Yep, three years. A couple of interesting things here. They have Andrium ... but no Battle Suits or shields. Losses were 10 Sakkra, 18 Mrrshan. So that's good to know. Also, they came from at least 3x as far away but I couldn't get relief transports in time. Would have been a year late(and then put us at war) even though Rayden is much closer. I really need engines, darn it. 2557 and I still have Warp 2.

I had to give away more crap, but Smurch did finally agree to an Alliance. So that should prove useful.




Much-needed. I go back now for the Repulsor Beam, and then Granid says hello. He wants me to break the Bulrathi alliance. I tell him to go fly a kite.

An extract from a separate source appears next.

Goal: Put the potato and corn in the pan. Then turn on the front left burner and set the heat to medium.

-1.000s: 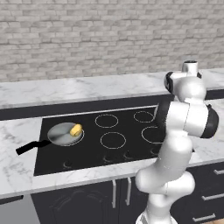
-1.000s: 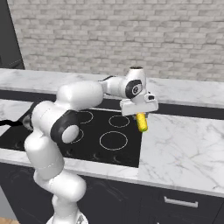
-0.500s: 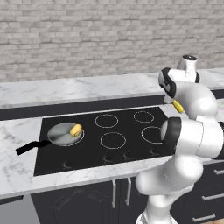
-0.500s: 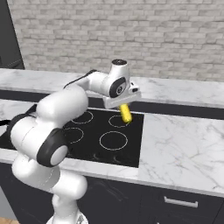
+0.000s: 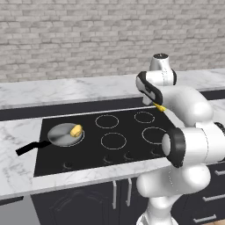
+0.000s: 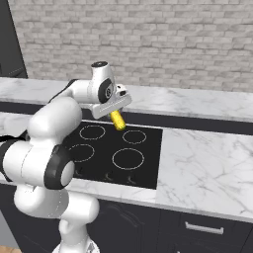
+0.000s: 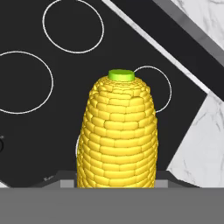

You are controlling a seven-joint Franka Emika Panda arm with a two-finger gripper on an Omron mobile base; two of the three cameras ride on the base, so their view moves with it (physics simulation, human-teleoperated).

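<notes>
Corn (image 6: pixel 117 120) clamped in the gripper (image 6: pixel 114 112), held in the air above the black cooktop (image 6: pixel 148 153) near its back burners, green tip pointing down and away from the hand. In the hand view the cob (image 7: pixel 117 135) rises from between the fingers, with burner rings beneath it. Pan (image 5: pixel 65 134) on the front left burner, black handle toward the counter (image 5: pixel 17 127); potato (image 5: pixel 76 130) lying inside the pan near its right rim.
</notes>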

Yeah the rock Alliance ain't lasting long, methinks.




The next year. Astonishingly cordial under the circumstances. War came in 2567.




Rigel and Altair change hands more often than some people change socks. They are the centerpiece of the war. The Bulrathi appear to have secured the rich toxic world of Ukko unfortunately, but our Alliance with them was enough to get us Lyae(and they unaccountably have one of their largest fleets in orbit as well). The Silicoids have destroyed a couple of our colony ships at Rigel -- they are so fast we can't retreat -- but haven't done anything else yet.

So we're back at five systems which seems to be where we've held for at least a century, unable to permanently grow beyond that. Ship activity is higher from all factions: Mrrshan, Bulrathi, Silicoid, Meklar all flitting about.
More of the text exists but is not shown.